▸ Entries taken from a collection:
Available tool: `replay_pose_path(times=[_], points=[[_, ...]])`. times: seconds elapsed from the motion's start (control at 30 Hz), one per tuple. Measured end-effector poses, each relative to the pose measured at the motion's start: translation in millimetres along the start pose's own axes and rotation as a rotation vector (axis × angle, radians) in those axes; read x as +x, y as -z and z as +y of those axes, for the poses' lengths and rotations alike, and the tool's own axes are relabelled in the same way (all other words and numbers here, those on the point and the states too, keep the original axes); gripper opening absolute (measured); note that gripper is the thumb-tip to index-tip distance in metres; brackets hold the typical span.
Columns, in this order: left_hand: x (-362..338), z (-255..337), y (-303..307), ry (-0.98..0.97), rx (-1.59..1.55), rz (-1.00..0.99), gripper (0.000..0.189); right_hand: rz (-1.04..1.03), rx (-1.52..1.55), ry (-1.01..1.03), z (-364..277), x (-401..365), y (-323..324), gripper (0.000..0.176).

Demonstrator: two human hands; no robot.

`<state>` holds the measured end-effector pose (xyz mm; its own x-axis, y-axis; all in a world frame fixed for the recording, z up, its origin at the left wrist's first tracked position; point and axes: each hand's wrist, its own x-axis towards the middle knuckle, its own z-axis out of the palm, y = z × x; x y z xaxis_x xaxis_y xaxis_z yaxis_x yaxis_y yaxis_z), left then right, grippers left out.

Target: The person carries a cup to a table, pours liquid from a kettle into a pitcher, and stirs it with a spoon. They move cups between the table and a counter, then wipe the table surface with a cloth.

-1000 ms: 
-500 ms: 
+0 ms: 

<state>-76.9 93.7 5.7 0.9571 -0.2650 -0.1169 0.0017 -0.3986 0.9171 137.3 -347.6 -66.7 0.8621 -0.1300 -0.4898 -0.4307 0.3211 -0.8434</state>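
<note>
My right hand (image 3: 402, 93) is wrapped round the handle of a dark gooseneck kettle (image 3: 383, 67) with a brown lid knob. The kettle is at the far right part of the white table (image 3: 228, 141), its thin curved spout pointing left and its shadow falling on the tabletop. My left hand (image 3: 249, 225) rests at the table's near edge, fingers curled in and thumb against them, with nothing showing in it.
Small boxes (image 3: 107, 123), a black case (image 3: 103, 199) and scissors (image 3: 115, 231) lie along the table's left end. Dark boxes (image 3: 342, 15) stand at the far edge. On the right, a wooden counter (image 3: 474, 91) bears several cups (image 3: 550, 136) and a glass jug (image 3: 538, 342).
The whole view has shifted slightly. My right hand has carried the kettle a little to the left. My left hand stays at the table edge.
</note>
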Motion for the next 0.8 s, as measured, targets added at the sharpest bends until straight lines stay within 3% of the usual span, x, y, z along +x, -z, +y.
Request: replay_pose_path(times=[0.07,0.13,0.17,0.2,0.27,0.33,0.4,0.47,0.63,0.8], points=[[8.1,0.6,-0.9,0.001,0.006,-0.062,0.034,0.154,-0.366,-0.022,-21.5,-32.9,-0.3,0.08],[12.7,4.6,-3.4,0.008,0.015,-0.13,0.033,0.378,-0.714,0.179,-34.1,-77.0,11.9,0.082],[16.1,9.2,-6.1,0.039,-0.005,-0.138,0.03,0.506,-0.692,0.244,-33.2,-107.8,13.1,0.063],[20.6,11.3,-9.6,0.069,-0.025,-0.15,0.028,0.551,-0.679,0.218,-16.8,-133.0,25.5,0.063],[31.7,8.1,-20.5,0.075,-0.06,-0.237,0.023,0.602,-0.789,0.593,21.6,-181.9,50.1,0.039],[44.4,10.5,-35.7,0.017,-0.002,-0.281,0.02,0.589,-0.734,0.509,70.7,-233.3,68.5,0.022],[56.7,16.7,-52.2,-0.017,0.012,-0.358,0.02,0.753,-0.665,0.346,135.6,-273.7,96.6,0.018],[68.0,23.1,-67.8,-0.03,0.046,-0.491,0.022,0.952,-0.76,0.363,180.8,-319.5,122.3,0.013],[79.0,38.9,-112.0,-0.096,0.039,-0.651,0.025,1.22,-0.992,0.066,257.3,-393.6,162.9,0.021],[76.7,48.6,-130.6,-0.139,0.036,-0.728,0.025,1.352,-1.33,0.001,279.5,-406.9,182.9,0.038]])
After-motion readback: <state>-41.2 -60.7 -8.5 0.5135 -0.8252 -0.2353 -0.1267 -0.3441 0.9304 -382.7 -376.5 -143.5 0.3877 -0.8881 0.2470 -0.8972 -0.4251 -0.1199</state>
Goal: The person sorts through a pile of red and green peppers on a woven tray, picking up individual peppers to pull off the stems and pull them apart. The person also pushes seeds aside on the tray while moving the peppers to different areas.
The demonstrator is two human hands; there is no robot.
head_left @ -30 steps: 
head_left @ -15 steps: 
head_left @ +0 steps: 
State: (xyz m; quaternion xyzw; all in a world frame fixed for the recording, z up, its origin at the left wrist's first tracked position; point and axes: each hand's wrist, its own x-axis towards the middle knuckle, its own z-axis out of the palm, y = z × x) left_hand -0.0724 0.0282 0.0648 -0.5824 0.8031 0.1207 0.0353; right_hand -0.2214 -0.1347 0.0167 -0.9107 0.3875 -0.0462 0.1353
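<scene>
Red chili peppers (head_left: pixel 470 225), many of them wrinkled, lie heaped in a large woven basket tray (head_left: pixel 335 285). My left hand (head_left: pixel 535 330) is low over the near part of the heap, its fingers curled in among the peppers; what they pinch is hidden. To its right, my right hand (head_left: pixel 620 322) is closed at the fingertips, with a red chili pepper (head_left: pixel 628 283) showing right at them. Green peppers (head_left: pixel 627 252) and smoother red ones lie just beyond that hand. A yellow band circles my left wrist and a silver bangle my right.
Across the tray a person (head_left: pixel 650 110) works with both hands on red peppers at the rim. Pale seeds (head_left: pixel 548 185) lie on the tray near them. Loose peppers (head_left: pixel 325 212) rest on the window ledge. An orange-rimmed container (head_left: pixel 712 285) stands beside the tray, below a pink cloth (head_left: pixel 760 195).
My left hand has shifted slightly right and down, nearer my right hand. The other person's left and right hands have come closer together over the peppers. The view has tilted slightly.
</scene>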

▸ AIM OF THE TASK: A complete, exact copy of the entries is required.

▸ OUTPUT BELOW:
Available tool: `replay_pose_path(times=[_], points=[[_, ...]])`. times: seconds elapsed from the motion's start (control at 30 Hz), one per tuple. Measured end-effector poses, each relative to the pose measured at the motion's start: translation in millimetres along the start pose's own axes and rotation as a rotation vector (axis × angle, radians) in those axes; read x as +x, y as -z and z as +y of those axes, for the poses' lengths and rotations alike, and the tool's own axes are relabelled in the same way (all other words and numbers here, those on the point and the states too, keep the original axes); gripper opening absolute (measured); note that gripper is the thumb-tip to index-tip distance in metres; brackets hold the typical span.
Columns, in this order: left_hand: x (-362..338), z (-255..337), y (-303..307), ry (-0.98..0.97), rx (-1.59..1.55), rz (-1.00..0.99), gripper (0.000..0.189); right_hand: rz (-1.04..1.03), rx (-1.52..1.55), ry (-1.01..1.03), z (-364..277), x (-401..365), y (-323..324), gripper (0.000..0.176).

Demonstrator: two human hands; no robot.

`<state>` holds the measured end-effector pose (xyz mm; its own x-axis, y-axis; all in a world frame fixed for the recording, z up, its origin at the left wrist's first tracked position; point and axes: each hand's wrist, its own x-axis towards the middle knuckle, its own z-axis out of the palm, y = z × x; x y z xaxis_x xaxis_y xaxis_z yaxis_x yaxis_y yaxis_z), left then right, grippers left out.

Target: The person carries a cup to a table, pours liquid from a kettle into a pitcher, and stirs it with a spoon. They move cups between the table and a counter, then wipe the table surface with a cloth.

-1000 ms: 
-500 ms: 
+0 ms: 

<state>-76.9 93.7 5.7 0.9571 -0.2650 -0.1169 0.0017 -0.3986 0.9171 137.3 -347.6 -66.7 0.8621 -0.1300 -0.4898 -0.4307 0.3211 -0.8434</state>
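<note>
My right hand (image 3: 402, 93) is wrapped round the handle of a dark gooseneck kettle (image 3: 383, 67) with a brown lid knob. The kettle is at the far right part of the white table (image 3: 228, 141), its thin curved spout pointing left and its shadow falling on the tabletop. My left hand (image 3: 249, 225) rests at the table's near edge, fingers curled in and thumb against them, with nothing showing in it.
Small boxes (image 3: 107, 123), a black case (image 3: 103, 199) and scissors (image 3: 115, 231) lie along the table's left end. Dark boxes (image 3: 342, 15) stand at the far edge. On the right, a wooden counter (image 3: 474, 91) bears several cups (image 3: 550, 136) and a glass jug (image 3: 538, 342).
The whole view has shifted slightly. My right hand has carried the kettle a little to the left. My left hand stays at the table edge.
</note>
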Motion for the next 0.8 s, as measured, targets added at the sharpest bends until straight lines stay within 3% of the usual span, x, y, z along +x, -z, +y.
Request: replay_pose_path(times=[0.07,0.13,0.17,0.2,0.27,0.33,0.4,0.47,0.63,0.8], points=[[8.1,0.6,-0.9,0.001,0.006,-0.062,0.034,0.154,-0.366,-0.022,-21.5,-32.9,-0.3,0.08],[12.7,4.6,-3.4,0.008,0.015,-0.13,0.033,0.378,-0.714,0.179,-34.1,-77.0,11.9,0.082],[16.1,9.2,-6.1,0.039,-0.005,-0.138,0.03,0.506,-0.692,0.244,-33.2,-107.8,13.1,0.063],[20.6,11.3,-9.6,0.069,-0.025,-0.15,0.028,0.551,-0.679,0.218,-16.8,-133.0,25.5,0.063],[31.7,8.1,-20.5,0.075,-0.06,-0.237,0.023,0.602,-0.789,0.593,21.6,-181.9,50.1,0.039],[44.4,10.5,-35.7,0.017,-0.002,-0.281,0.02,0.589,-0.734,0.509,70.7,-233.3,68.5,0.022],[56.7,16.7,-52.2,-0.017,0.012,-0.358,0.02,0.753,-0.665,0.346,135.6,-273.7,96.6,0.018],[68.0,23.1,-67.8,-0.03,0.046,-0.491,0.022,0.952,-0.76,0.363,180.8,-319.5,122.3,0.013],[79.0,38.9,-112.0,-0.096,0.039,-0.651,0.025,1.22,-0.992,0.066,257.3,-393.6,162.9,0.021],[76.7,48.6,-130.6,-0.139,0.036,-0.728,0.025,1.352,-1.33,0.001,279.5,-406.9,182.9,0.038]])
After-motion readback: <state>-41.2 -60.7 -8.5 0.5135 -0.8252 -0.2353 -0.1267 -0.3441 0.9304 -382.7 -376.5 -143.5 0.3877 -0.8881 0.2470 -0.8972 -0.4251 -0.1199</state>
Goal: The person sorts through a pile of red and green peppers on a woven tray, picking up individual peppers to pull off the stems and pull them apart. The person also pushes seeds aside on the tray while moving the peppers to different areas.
The demonstrator is two human hands; there is no robot.
head_left @ -30 steps: 
head_left @ -15 steps: 
head_left @ +0 steps: 
State: (xyz m; quaternion xyzw; all in a world frame fixed for the recording, z up, its origin at the left wrist's first tracked position; point and axes: each hand's wrist, its own x-axis towards the middle knuckle, its own z-axis out of the palm, y = z × x) left_hand -0.0724 0.0282 0.0648 -0.5824 0.8031 0.1207 0.0353; right_hand -0.2214 -0.1347 0.0167 -0.9107 0.3875 -0.0462 0.1353
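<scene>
Red chili peppers (head_left: pixel 470 225), many of them wrinkled, lie heaped in a large woven basket tray (head_left: pixel 335 285). My left hand (head_left: pixel 535 330) is low over the near part of the heap, its fingers curled in among the peppers; what they pinch is hidden. To its right, my right hand (head_left: pixel 620 322) is closed at the fingertips, with a red chili pepper (head_left: pixel 628 283) showing right at them. Green peppers (head_left: pixel 627 252) and smoother red ones lie just beyond that hand. A yellow band circles my left wrist and a silver bangle my right.
Across the tray a person (head_left: pixel 650 110) works with both hands on red peppers at the rim. Pale seeds (head_left: pixel 548 185) lie on the tray near them. Loose peppers (head_left: pixel 325 212) rest on the window ledge. An orange-rimmed container (head_left: pixel 712 285) stands beside the tray, below a pink cloth (head_left: pixel 760 195).
My left hand has shifted slightly right and down, nearer my right hand. The other person's left and right hands have come closer together over the peppers. The view has tilted slightly.
</scene>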

The requested output has been fully supplied.